Scuola: una riflessione sulla valutazione e sulle prove INVALSI

Cè un gran parlare oggi della riforma Giannini sulla nostra scuola. A favore o contro.  
Vogliamo soffermarci un attimo sulla valutazione e sulle prove INVALSI.
Intanto siamo molto contenti di sapere che esiste un vivo dibattito in corso e che in molte scuole c’è un giusto concetto della valutazione, e che si entra con delicatezza nel sistema valutativo, per favorire una progressiva maturazione dell’allievo senza troppi traumi.
Nelle nostra esperienza di insegnamento, anni importanti perché entravano a buon diritto i Decreti Delegati, non poca fatica abbiamo fatto per convincerci della bontà di una maggiore democratizzazione scolastica. 
Riteniamo, però, che la valutazione resta l’argomento più complesso, spinoso e controverso nel quale intervengono tanti fattori di carattere sociologico, psicologico, pedagogico, dove non è stato mai facile trovare unanimità.
Ci siamo spesso rifatti a Don Milani e alla Montessori perché  abbiamo condiviso i loro sforzi e i risultati della loro ricerca.
Quello che vorremmo sottolineare oggi, è la  non condivisione del tentativo implicito di trasformare la scuola "da comunità educante ad azienda” e di riportare un certo tecnicismo statistico  nel sistema valutativo.
Ci fu detto nel passato, da Ispettori e Dirigenti, che la valutazione era uno strumento da usare oculatamente, non quale strumento selettivo, ma come unica possibilità per noi docenti di conoscere realmente le capacità del ragazzo, e quindi  come un aiuto sostanziale per il nostro lavoro di educatori, onde predisporre nuove strategie e nuovi strumenti di apprendimento.
Le prove INVALSI per come sono vissute oggi, molto spesso sono tutt’altra cosa, in quanto da esse statisticamente si dovrà rilevare la bontà della nostra Scuola o del nostro Istituto.

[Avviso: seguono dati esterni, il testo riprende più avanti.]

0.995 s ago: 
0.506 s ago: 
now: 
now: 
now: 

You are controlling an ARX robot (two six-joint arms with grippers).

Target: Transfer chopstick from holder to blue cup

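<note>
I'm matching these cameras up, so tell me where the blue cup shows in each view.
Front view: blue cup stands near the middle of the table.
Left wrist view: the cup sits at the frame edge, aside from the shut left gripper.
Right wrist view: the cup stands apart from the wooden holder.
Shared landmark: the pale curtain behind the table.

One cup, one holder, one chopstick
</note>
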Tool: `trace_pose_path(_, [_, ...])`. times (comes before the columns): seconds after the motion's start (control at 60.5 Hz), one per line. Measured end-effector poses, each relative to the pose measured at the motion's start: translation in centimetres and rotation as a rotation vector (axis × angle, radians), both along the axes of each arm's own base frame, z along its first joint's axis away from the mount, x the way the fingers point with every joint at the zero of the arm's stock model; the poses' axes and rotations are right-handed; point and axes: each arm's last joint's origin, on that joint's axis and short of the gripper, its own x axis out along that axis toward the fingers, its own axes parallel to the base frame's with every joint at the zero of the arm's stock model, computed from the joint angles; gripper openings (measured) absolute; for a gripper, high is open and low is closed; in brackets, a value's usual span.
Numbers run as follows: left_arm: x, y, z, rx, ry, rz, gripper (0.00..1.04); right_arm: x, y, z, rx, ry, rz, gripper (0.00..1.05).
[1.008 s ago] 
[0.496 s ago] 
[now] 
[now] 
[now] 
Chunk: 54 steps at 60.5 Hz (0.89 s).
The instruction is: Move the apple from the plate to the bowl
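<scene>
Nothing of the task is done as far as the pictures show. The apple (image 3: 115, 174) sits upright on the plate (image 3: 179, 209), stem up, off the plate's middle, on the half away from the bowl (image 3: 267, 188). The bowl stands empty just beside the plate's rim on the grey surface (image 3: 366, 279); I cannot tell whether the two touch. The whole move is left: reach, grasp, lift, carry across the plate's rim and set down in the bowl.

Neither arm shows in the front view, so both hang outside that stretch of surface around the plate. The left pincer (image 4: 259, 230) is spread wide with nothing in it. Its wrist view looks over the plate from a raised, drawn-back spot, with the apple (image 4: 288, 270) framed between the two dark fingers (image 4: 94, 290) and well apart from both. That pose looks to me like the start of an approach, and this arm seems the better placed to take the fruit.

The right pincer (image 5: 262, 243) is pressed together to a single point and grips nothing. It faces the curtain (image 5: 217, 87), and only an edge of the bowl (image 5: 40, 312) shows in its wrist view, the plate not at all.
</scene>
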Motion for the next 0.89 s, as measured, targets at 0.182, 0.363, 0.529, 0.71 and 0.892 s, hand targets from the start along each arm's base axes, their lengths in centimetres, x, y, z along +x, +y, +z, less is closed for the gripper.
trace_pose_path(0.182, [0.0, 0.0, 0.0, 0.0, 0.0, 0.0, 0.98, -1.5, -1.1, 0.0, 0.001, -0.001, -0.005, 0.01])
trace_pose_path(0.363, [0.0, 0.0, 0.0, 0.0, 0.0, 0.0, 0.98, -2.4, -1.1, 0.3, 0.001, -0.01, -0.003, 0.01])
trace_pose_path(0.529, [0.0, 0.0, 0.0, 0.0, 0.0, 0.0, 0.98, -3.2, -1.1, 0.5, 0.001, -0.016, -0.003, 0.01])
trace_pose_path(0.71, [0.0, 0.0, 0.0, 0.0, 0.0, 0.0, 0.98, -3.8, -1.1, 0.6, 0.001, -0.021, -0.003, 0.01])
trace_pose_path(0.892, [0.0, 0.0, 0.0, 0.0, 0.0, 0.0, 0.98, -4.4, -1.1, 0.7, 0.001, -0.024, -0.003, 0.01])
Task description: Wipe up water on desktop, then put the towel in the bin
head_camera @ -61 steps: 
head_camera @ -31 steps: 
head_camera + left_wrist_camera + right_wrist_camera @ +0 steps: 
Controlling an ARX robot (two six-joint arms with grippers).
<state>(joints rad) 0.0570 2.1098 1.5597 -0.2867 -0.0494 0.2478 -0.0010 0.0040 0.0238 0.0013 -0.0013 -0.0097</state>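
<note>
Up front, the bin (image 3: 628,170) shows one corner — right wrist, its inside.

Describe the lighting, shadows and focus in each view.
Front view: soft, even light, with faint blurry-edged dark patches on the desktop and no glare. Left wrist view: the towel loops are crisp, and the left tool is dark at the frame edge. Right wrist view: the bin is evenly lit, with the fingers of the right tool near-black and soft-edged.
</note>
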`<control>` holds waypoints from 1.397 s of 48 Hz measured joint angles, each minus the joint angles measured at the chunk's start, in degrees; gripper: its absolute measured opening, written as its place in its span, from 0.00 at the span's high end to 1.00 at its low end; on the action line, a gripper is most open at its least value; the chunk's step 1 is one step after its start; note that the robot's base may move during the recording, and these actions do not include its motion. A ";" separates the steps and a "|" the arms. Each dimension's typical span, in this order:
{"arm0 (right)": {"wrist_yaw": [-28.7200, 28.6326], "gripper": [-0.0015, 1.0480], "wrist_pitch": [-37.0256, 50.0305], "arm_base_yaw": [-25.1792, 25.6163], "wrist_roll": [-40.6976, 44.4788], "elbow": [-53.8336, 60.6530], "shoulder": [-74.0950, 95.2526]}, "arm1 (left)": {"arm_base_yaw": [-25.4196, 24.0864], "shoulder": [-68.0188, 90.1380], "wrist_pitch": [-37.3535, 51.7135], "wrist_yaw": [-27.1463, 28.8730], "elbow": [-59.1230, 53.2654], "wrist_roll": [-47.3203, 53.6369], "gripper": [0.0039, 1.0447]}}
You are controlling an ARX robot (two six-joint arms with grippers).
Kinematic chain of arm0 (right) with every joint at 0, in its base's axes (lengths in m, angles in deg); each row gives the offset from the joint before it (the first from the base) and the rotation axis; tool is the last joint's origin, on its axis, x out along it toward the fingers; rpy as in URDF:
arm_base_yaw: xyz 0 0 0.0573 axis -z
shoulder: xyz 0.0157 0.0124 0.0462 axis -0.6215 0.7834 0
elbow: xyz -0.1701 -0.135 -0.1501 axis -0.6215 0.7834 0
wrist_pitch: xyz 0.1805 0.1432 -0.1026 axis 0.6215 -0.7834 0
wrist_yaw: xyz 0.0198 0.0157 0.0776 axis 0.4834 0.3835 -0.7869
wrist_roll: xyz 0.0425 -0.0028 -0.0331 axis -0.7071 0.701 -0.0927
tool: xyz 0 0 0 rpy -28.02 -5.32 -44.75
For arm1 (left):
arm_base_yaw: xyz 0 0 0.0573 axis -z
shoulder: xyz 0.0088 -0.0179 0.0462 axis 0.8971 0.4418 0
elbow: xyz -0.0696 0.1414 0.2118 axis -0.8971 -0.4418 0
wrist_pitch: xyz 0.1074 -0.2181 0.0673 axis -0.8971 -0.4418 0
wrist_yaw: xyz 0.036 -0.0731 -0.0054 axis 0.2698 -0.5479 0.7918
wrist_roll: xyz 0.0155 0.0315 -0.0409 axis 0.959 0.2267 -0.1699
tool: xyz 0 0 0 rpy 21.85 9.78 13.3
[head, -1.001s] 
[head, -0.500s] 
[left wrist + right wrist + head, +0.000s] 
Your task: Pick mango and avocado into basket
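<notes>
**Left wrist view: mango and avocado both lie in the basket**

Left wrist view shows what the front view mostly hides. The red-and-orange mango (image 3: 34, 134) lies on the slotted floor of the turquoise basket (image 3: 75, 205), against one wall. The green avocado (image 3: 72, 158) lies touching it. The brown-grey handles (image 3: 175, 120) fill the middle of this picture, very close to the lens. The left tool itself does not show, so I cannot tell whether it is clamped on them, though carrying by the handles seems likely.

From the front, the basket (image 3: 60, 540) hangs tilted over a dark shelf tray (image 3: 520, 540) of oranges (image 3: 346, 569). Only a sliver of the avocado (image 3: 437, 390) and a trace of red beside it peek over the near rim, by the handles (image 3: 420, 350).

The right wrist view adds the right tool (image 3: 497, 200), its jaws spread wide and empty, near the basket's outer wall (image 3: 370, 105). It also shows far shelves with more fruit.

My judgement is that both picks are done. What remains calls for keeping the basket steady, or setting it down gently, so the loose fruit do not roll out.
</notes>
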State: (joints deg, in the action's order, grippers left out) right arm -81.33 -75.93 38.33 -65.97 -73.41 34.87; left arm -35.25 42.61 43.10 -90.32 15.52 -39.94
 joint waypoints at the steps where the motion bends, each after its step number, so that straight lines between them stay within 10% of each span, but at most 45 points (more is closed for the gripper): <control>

Questo è a pare nostro una” violenza sociologica e pedagogica” che  diventa dannosa nel processo formativo dei ragazzi nella delicata età della scuola dell’obbligo. 
Non crediamo che sia un caso isolato il fatto  che molti bambini, di seconda e quinta elementare (le classi in cui ogni anno si propongono le prove Invalsi), volevano, nel giorno stabilito, non andare a scuola per la “paura” di non saper rispondere bene ai quesiti.
Come pure non possiamo dimenticare  che è stata una conquista immaginare e realizzare “una scuola per tutti e a misura di ciascuno”, una scuola che non faccia comparazioni tra gli alunni, che sottolinei le qualità e le diversità di ogni ragazzo, che rispetti il ritmo di apprendimento di ciascun bambino nella ricerca di strade nuove per il recupero degli svantaggiati.
Ci sembra che tutto questo sia completamente fuori dai criteri che hanno determinato la nascita delle Prove INVALSI.
Una Istituto di periferia che ha la maggior parte di ragazzi provenienti da fasce sociali deboli, con ritmi di apprendimenti lentissimi, con scarso allenamento ad esercitare la volontà, verrà classificata dopo le prove INVALSI come una scuola di basso livello! E’ giusto questo?
Ricordiamo l’esperienza di un Preside di periferia  in quale, dinanzi ad un ragazzo per il quale si proponeva la bocciatura, perché “non aveva VOLUTO far niente”  pose agli insegnanti questo interrogativo: “Quali strumenti e strategie didattiche avete messo in campo per  sollecitare la volontà di questo ragazzo? Non possiamo dimenticare che la volontà è una delle capacità fondamentali che deve essere sviluppata nei nostri ragazzi, e per la quale dobbiamo attrezzarci? Se avete valutato questa mancanza di volontà dovevate per questo ragazzo predisporre opportuni percorsi didattici, diversi da quelli predisposti per il resto della classe….” 
Se quella scuola avesse dovuto presentare  oggi le prove INVALSI, certamente si sarebbe trovata agli ultimi posti in classifica. Eppure era una scuola dove, per la grande responsabilità pedagogica di quel Preside, molti ragazzi di strada sono riusciti ad entrare nel sistema scolastico senza più abbandonarlo.
Il Ministro Giannini e il Premier Renzi, invece, affermano a voce alta che le prove INVALSI portano la SCUOLA ITALIANA in Europa e che sono quindi esse  strumento avanzato per un recupero della bontà scolastica del nostro sistema.
Alla loro voce ufficiale, chi ha invece sperimentato il contrario ha il diritto di esprimere il proprio dissenso, senza violenza,  ma con la ferma convinzione che solo nel confronto onesto e leale  si realizza il bene della Scuola e dei nostri alunni.